We had a great time and we left them the Frisbee.
The helicopter was an old Russian warhorse
and it flew us back to Kathmandu on the most
spectacular ride I have ever been on. We felt
like we were in an Indiana Jones movie as we
descended and spiralled down the mountainside
with some of the world’s most stunning
scenery flashing by the windows.
Now we are back
in the guest house at Kathmandu where we first
stayed and we are enjoying hot showers, flush
toilets and comfortable beds. We are still
waiting for the hikers to join us – Lisa,
Yvan, Katie, Keith, Chris, Dave and Wayne – and
when they get here, on the weekend, we will have
a celebratory party.
Our thoughts are with Sean and Harold because
we know the level of comfort they have on the
mountain.
Camp One (Harold Mah)
Sean and I have
climbed to 19,370 feet – Camp
1. We gained 1,720 feet in an 8 hour climb and
we are absolutely and utterly exhausted. When
we arrived here we collapsed asleep in our tent
until we were woken by the sherpas with tea and
cookies. And, the most amazing thing! I had my
tea while feeding cookie crumbs to a sparrow!
I have no idea what a sparrow is doing up here
at almost 20,000 feet, but Mother Nature has
a way of reminding you about your precarious
frailty.
Sean has found
the altitude has upset his taste buds and everything
tastes very acidic, so he’s
having trouble enjoying his food. But, other
than that, we’re both well.
Neither Sean
nor I have ever done anything before, as stupid
or as dangerous as crossing the Khumbu Ice
Fall. It has so many challenges that it just
beats the energy out of you. It’s totally
physically and mentally exhausting. You have
to deal with the altitude, the crevasses, the
heat and dehydration, the cold and the wind.

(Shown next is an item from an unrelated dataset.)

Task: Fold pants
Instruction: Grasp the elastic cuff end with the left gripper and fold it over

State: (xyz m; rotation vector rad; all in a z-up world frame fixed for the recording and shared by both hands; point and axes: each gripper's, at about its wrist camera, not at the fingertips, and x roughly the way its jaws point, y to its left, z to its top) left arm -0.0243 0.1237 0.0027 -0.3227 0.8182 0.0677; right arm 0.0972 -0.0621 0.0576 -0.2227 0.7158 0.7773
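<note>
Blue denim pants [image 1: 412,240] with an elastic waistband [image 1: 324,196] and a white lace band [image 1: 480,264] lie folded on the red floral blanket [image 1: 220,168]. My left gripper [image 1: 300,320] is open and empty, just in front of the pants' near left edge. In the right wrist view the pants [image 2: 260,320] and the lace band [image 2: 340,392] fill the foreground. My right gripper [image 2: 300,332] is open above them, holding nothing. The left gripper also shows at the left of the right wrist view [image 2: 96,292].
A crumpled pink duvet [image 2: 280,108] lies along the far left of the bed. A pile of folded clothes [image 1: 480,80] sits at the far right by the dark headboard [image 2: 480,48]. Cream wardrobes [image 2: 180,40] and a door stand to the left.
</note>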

You’re climbing, jumping, descending, scrambling,
using every muscle in your body and hanging on
for grim death. It’s the wind that is so
challenging. One moment it’s calm and warm
in the sun; the next a wind storm has picked
up from nowhere that threatens to throw you down
the nearest crevasse.
The ladders across the Ice Fall were not as
intimidating as we feared. The longest was 5
aluminium ladders roped together vertically and
was a fairly safe climb. We passed huge ice boulders
that you think will roll over you at any moment
but seem to stay attached to the mountain.
The temperature
has plummeted from +27 degrees (it was extremely
hot and sunny today) to 0 degrees in 2 hours
and we have been sleeping in our down jackets,
in our sleeping bags, in our tents. The wind
is so strong that it’s lifting
the tent right now and it seems like only our
weight keeps it from flying away.
I have gained so much new respect for the sherpas
today. They carry tons of gear up and down the
mountain and they were having races down the
Ice Fall. They did not even wear crampons; they
just slid down the Ice Fall.
Camp 1 is quite
different from Base Camp. We are perched on
beautiful blue ice with excellent views of
Mount Everest. Tomorrow, we’ll
climb halfway to Camp 2. It should be a fairly
safe climb up the slopes of the mountain and
will be nothing like as hostile as the Khumbu
Ice Fall. But then we go back to Base Camp, through
the Ice Fall!
More later
Terry & Harold
Terry Kell is returning to Kathmandu, with most
of the expedition party and they will return
to Canada within the next 7-10 days.
Harold Mah is staying at Base Camp to support
Sean Egan when he makes his summit attempt in
May.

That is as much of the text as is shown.